• _Your instructions_
The records follow. Filter them to the lines that hold "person".

- Opening Delimiter -

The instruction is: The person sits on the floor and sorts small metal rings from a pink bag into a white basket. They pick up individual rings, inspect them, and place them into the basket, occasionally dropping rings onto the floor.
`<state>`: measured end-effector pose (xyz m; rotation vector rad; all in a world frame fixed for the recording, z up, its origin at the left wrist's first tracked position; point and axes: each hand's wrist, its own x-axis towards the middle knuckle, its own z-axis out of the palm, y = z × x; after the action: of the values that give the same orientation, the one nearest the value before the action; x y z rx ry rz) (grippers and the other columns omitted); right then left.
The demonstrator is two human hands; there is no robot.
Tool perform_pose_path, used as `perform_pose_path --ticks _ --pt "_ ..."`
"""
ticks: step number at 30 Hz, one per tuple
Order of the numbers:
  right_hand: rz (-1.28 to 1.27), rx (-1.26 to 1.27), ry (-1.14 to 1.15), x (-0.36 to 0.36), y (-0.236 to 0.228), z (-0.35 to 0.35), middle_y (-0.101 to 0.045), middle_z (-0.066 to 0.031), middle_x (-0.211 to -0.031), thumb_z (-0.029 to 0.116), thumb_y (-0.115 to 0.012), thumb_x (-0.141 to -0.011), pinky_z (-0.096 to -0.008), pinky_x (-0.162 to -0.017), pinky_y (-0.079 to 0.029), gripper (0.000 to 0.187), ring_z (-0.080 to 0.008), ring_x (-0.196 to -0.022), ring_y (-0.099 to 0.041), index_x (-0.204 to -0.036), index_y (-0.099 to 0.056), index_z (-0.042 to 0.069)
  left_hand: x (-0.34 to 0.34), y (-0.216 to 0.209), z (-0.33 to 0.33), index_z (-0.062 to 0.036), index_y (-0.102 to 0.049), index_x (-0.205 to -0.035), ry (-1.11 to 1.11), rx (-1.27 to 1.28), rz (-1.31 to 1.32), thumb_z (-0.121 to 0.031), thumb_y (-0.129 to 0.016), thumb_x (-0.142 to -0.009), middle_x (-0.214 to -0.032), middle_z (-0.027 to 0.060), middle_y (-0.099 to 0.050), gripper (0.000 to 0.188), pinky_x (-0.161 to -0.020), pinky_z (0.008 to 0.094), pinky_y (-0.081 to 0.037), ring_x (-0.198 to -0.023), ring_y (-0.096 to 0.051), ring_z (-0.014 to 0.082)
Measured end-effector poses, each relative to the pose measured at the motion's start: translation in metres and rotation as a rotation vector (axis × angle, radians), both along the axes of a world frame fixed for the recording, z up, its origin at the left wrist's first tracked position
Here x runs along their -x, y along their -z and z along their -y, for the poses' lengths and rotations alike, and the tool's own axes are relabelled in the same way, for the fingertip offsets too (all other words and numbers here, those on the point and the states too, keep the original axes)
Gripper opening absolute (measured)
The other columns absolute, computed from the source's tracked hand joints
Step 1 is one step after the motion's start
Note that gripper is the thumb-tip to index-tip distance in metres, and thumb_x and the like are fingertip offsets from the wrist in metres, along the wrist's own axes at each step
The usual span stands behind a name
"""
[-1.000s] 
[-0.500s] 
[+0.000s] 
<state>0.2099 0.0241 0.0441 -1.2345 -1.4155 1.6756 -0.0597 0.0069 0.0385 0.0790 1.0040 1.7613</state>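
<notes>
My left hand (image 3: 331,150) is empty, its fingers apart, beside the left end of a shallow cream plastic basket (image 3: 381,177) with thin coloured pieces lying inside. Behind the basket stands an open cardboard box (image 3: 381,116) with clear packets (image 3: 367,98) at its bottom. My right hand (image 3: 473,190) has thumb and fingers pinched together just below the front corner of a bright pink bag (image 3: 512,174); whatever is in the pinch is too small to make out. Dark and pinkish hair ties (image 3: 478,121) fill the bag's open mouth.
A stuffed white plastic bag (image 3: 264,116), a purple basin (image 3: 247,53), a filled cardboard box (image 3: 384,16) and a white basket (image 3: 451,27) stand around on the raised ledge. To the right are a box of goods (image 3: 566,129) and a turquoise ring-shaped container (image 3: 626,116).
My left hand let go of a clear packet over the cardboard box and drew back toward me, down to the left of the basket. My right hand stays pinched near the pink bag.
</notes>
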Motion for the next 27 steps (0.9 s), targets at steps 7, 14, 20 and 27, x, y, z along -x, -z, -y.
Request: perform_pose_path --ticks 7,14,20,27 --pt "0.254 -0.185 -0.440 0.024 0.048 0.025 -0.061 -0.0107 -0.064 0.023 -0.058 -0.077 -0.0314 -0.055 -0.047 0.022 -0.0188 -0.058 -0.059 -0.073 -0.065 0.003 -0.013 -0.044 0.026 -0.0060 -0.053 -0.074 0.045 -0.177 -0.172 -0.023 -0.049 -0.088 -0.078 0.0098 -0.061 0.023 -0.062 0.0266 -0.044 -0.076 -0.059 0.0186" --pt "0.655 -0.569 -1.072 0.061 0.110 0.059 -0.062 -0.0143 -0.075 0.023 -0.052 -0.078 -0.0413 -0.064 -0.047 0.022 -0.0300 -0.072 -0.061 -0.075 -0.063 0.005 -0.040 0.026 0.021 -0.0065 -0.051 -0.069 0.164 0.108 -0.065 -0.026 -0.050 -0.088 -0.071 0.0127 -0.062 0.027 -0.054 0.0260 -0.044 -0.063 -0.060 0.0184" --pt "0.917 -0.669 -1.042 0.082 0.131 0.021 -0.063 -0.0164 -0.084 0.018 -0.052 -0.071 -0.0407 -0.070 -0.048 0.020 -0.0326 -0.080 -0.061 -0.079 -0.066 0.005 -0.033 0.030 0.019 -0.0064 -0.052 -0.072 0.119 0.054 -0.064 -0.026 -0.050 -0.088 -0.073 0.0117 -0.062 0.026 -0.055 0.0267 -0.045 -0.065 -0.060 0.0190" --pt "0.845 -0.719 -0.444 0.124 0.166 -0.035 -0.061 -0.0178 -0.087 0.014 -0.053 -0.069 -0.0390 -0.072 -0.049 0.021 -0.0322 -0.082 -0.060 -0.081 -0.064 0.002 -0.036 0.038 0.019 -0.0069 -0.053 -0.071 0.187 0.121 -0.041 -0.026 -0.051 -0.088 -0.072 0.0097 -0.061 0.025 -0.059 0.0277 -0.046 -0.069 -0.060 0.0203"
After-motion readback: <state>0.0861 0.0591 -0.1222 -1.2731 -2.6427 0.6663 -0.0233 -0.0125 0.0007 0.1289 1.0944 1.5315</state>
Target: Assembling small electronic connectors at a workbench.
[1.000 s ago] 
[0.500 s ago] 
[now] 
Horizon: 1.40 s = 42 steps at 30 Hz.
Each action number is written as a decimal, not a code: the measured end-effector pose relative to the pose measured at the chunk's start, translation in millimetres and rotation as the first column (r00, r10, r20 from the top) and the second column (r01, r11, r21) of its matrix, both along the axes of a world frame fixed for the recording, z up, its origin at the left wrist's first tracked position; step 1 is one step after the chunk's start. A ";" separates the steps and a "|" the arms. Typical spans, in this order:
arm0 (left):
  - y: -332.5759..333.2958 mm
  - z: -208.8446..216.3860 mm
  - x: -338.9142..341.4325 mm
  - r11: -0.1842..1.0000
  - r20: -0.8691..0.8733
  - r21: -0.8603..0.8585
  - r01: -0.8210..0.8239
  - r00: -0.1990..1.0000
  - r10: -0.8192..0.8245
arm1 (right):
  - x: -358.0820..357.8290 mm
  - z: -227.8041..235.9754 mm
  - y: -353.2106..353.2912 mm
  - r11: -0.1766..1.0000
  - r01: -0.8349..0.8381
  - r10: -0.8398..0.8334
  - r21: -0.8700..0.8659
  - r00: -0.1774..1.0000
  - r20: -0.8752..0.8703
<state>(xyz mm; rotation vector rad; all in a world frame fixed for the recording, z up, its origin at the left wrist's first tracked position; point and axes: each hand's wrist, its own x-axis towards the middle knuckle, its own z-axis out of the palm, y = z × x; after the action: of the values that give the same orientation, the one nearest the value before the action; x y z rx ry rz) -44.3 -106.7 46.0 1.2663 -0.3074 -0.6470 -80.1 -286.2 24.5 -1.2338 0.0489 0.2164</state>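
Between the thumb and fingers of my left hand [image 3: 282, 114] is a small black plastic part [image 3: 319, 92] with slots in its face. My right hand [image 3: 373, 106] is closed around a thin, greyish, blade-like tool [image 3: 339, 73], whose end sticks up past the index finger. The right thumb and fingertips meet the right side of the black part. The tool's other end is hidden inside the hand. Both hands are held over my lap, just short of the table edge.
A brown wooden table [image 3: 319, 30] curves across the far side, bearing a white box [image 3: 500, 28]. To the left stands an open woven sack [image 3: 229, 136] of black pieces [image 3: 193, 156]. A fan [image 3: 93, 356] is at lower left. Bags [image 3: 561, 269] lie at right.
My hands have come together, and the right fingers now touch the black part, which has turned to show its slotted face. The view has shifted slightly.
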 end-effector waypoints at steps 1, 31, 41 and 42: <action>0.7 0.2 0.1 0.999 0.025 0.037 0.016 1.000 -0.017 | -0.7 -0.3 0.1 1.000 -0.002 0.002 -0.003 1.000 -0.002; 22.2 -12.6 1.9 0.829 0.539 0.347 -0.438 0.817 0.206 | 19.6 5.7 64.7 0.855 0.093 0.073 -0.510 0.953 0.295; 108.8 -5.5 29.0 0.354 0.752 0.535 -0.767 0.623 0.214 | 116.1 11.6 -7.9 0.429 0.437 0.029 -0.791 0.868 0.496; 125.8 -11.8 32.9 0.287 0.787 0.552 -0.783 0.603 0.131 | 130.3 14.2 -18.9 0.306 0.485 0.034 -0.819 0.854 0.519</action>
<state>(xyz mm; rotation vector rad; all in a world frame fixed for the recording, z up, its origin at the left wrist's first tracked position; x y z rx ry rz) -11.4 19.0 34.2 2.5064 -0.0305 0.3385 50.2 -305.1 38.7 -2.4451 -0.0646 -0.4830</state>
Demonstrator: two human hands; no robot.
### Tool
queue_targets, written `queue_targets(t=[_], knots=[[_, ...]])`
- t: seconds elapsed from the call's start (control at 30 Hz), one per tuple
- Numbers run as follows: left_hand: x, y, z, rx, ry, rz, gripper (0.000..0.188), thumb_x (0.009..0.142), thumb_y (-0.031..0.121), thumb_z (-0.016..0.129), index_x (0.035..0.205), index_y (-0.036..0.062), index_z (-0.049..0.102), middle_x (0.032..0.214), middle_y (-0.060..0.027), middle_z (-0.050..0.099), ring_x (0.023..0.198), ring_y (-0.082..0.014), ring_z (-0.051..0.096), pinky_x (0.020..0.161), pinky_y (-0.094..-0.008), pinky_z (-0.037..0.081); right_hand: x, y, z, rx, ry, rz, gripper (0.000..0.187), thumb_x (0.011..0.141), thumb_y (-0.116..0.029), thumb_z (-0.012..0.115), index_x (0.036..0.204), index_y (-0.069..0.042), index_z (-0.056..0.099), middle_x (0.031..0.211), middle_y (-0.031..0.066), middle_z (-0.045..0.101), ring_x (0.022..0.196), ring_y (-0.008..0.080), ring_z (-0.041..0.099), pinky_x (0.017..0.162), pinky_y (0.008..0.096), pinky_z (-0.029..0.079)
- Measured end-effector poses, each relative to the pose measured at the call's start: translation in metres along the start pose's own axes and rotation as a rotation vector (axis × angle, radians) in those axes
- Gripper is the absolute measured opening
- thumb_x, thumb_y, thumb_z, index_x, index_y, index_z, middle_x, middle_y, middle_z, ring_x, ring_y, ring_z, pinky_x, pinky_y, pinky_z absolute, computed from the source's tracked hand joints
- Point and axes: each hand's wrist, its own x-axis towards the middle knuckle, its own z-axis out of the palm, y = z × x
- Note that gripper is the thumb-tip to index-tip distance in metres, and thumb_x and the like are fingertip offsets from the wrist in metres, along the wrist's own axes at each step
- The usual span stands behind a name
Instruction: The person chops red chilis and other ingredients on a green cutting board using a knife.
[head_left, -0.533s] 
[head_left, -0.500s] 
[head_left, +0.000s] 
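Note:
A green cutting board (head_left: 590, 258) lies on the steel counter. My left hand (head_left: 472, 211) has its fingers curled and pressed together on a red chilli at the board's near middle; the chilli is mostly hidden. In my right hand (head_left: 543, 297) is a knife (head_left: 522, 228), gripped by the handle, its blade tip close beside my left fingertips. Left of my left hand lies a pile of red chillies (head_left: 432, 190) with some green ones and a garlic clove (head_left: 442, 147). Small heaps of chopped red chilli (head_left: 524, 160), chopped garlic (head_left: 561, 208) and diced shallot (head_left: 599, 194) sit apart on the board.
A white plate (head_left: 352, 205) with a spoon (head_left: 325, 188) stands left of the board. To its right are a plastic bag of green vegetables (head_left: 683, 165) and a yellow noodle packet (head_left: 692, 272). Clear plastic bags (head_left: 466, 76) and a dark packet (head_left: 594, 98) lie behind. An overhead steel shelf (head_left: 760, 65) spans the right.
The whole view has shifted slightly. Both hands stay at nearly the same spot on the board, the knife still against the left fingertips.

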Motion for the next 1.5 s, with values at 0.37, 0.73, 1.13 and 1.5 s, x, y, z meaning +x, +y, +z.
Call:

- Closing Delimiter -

• _Exercise answer_
The instruction is: The person sits on the floor and sorts small metal rings from a pink bag into a white basket. They pick up individual rings, inspect them, and place them into the basket, occasionally dropping rings onto the floor.
Instruction: The person chops red chilis and other ingredients on a green cutting board using a knife.

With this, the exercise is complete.